We faced two obstacles when trying to make this idea into a reality. In order to make the animated avatars appear, all of the marker patterns that can be captured by the camera must be registered by the standard multiple marker recognition mechanism when the FLARToolKit is initialized. (To accomplish this, we used the FLARMultiMarkerDetector, which is included in the FLARToolKit.) This limitation makes it difficult to add marker patterns dynamically, and it was clear that even if this became possible later, performance would suffer as the number of registered patterns increased.
Instead of searching for registered patterns, we developed a strategy to introduce common principles into the recognition patterns. Then we scanned these patterns into the system in order to identify the business cards and display unique, customized 3D models.
The process of extracting the data by scanning the marker patterns is similar to the process used to scan barcodes or other two-dimensional codes.

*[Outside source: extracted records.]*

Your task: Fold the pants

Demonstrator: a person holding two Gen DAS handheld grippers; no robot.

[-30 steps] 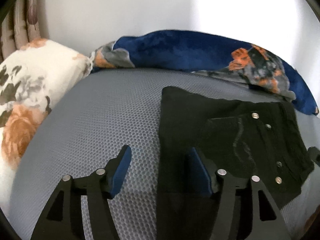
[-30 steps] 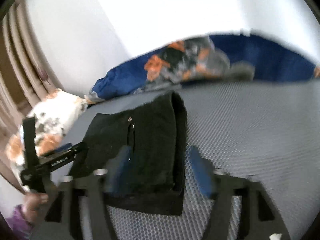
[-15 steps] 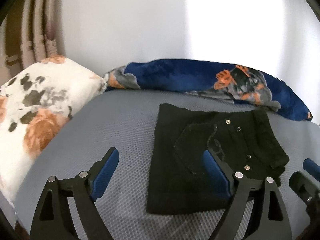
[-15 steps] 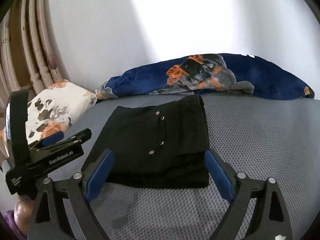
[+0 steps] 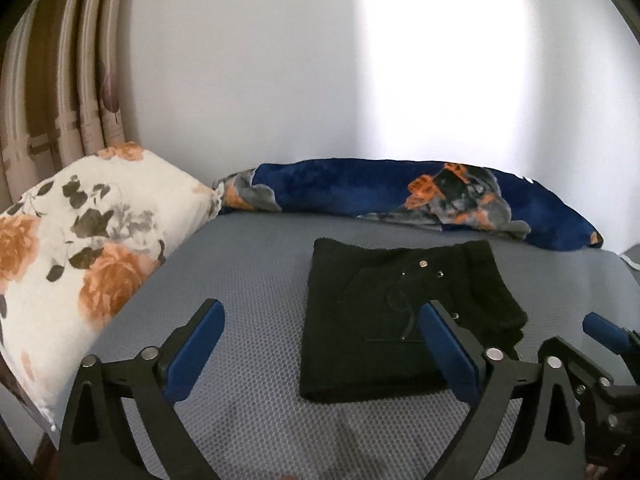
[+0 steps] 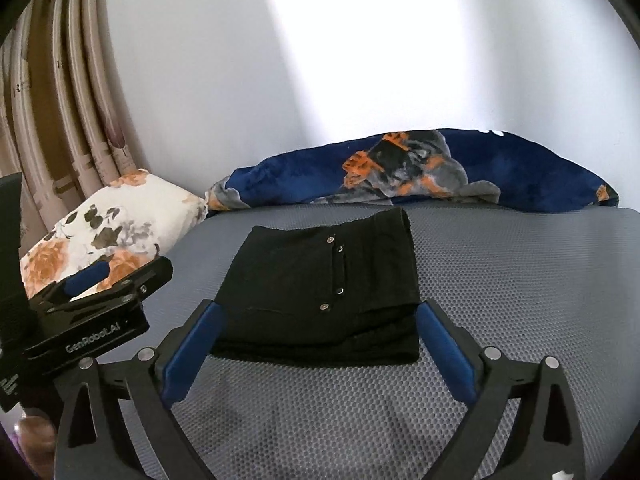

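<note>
— One label reads clearly: "GenRobot.AI" on the left gripper (image 6: 86, 280) at the lower left of the right wrist view. Other markings are too blurred.

— And the jaws?

— Both have just been opening; left gripper and right gripper (image 6: 318, 350) stand wide apart, empty. Compared with a second ago, the folded black pants (image 5: 404, 320) sit farther off, centre frame on the grey mattress (image 5: 248, 280).

My left black plastic gripper (image 5: 322, 344) with blue padded fingers (image 5: 194, 346), silver screws, white GenRobot.AI lettering, my matching right gripper (image 6: 318, 350)
</note>
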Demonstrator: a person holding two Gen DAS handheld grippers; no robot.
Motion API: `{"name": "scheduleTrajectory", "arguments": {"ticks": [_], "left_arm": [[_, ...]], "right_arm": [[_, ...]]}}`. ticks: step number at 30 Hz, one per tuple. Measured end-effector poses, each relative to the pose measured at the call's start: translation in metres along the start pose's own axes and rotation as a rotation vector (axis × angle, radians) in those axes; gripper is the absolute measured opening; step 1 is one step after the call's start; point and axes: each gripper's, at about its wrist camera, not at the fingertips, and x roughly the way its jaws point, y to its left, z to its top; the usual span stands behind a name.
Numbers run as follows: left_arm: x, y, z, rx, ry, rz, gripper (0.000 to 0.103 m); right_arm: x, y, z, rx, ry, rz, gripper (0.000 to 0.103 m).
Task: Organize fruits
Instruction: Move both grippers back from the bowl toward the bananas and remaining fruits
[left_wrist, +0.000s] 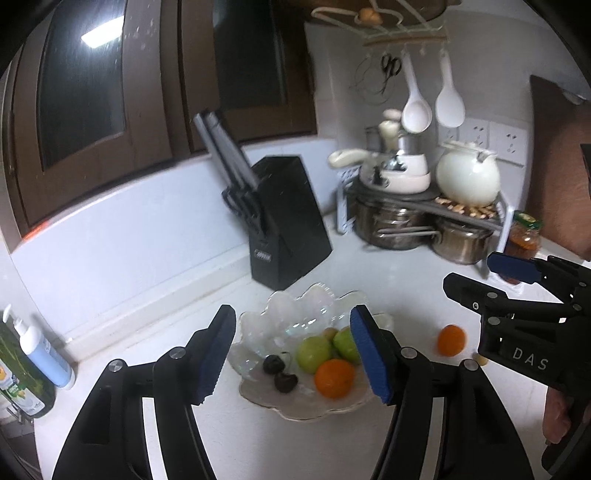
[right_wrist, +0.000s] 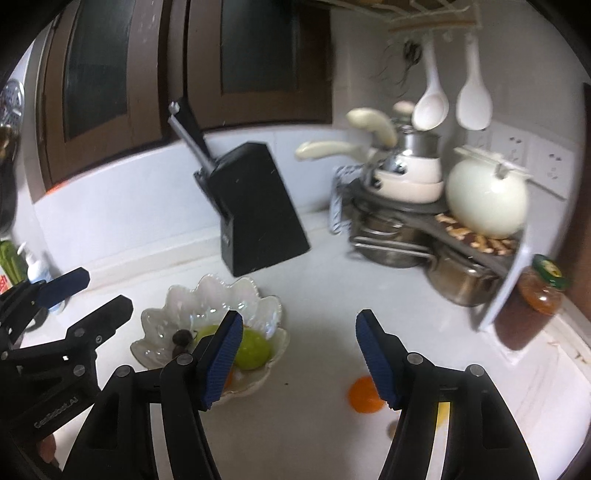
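Both grippers tilted downward over the white surface (left_wrist: 406, 295). Left gripper (left_wrist: 293, 354): jaws apart, empty, above the scalloped glass bowl (left_wrist: 280, 306) holding two green fruits, an orange (left_wrist: 334, 377) and two cherries. Right gripper (right_wrist: 299, 360): jaws apart, empty. A second orange (right_wrist: 361, 398) lies on the surface beside the bowl. Only the right view shows a yellow fruit (right_wrist: 442, 413) behind its finger.

A scalloped, pearly glass bowl (left_wrist: 295, 325) sits on the counter straight ahead of the left gripper (left_wrist: 291, 354), seen between its parted blue pads; inside lie two green apples (left_wrist: 314, 353), an orange (left_wrist: 334, 377) nearest the tool, and two dark cherries (left_wrist: 274, 364) to their left; a second orange (left_wrist: 451, 339) rests outside the bowl, right of that tool, beneath the right gripper (right_wrist: 299, 360), partly behind its right finger.
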Motion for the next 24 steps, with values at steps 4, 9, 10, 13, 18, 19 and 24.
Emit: {"name": "scheduleTrajectory", "arguments": {"ticks": [4, 9, 10, 13, 18, 19, 24], "left_arm": [[-0.015, -0.013, 0.006, 0.013, -0.038, -0.028, 0.065], [-0.029, -0.033, 0.011, 0.043, -0.082, -0.055, 0.066], [-0.032, -0.038, 0.012, 0.050, -0.090, -0.061, 0.067], [-0.037, -0.050, 0.014, 0.065, -0.104, -0.083, 0.067], [-0.043, -0.072, 0.013, 0.088, -0.117, -0.118, 0.068], [-0.044, -0.075, 0.013, 0.092, -0.118, -0.122, 0.068], [-0.045, -0.094, 0.008, 0.114, -0.113, -0.154, 0.068]], "right_arm": [[-0.022, -0.013, -0.001, 0.028, -0.034, -0.020, 0.065], [-0.045, -0.032, -0.003, 0.062, -0.068, -0.064, 0.069], [-0.048, -0.035, -0.004, 0.066, -0.074, -0.076, 0.069], [-0.059, -0.047, -0.008, 0.081, -0.084, -0.107, 0.070], [-0.078, -0.066, -0.016, 0.106, -0.102, -0.164, 0.070], [-0.081, -0.070, -0.018, 0.109, -0.105, -0.182, 0.070], [-0.094, -0.089, -0.028, 0.131, -0.103, -0.238, 0.070]]}}
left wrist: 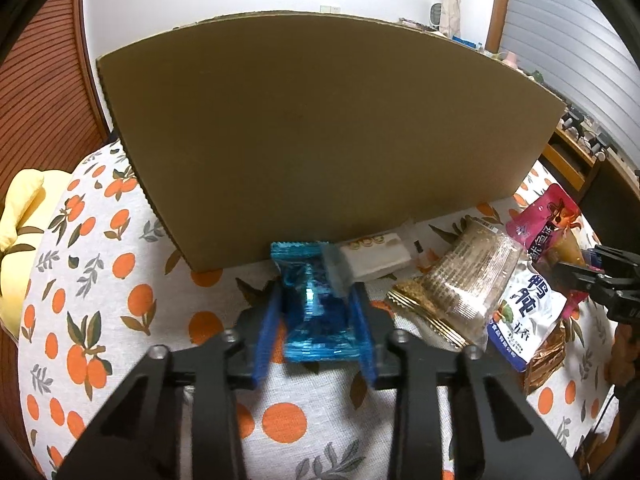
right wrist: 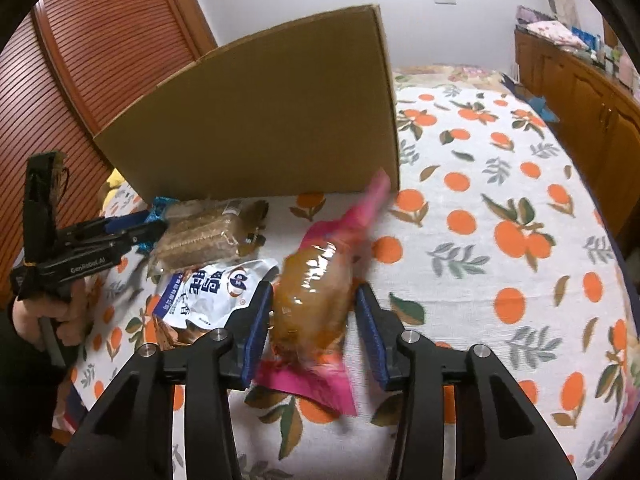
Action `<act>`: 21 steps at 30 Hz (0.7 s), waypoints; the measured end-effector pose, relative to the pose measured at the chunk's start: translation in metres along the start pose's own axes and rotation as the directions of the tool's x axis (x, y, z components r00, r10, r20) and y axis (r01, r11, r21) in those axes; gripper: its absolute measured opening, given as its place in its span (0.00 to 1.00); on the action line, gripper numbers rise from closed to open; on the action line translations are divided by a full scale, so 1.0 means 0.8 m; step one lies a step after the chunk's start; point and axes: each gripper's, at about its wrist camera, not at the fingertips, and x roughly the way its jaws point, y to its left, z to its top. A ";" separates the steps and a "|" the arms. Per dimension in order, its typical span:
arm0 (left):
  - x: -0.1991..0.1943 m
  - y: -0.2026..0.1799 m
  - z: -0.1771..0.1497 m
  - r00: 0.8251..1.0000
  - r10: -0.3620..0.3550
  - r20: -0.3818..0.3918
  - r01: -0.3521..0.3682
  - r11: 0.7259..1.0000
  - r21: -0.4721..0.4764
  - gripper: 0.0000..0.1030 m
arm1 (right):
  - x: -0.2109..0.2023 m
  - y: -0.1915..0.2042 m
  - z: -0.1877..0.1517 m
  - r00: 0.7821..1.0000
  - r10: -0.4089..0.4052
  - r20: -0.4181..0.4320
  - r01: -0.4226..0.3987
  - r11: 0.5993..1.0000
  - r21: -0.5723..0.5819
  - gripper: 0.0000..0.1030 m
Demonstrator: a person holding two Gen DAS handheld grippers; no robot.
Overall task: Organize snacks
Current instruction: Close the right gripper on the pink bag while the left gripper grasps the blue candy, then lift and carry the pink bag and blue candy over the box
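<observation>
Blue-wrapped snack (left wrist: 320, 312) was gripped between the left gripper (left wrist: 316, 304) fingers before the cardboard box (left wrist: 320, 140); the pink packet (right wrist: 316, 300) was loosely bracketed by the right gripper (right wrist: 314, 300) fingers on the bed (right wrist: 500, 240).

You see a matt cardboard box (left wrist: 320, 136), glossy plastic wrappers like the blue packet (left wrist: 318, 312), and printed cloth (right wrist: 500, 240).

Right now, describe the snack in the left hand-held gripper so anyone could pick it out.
Find the big cardboard box on the orange-print cloth. At its base lies a shiny blue packet. It alone is blue, clamped in the left hand-held gripper.
</observation>
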 end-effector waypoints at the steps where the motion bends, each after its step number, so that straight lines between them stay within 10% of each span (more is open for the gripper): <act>1: 0.000 0.001 0.000 1.000 0.000 0.000 0.000 1.000 0.000 0.26 | 0.000 0.001 0.000 1.000 -0.007 0.003 0.007 1.000 -0.006 0.42; 21: -0.055 0.007 -0.032 0.999 -0.004 0.043 0.003 1.000 0.006 0.19 | -0.001 0.013 -0.006 0.998 -0.045 0.037 0.047 0.997 -0.055 0.36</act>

For a while, we considered using QR codes, but we found that they were too detailed and failed to be recognized using low-resolution web cameras.
After conducting many tests, we concluded that QR codes are not suited to AR use when the receiving camera has to be able to move freely. It was imperative that the business card codes rendered successfully on any laptop, so we started work on developing our own proprietary designs. As we defined our code system, we considered the following aspects:
As we investigated using different configurations of marker patterns, we discovered that monochrome codes make it easy to maintain the level of accuracy, while colored blocks make it possible to increase the amount of data stored in each cell.
After another round of testing, we decided to use four-color codes in the marker patterns. This approach ensures that the pattern remains as simple as possible while reducing the number of grid squares. We also based our color patterns on the appearance of generic business cards—printing the designs with 100% CMYK colors to ensure that a clear contrast could be produced using a consumer-grade home printer.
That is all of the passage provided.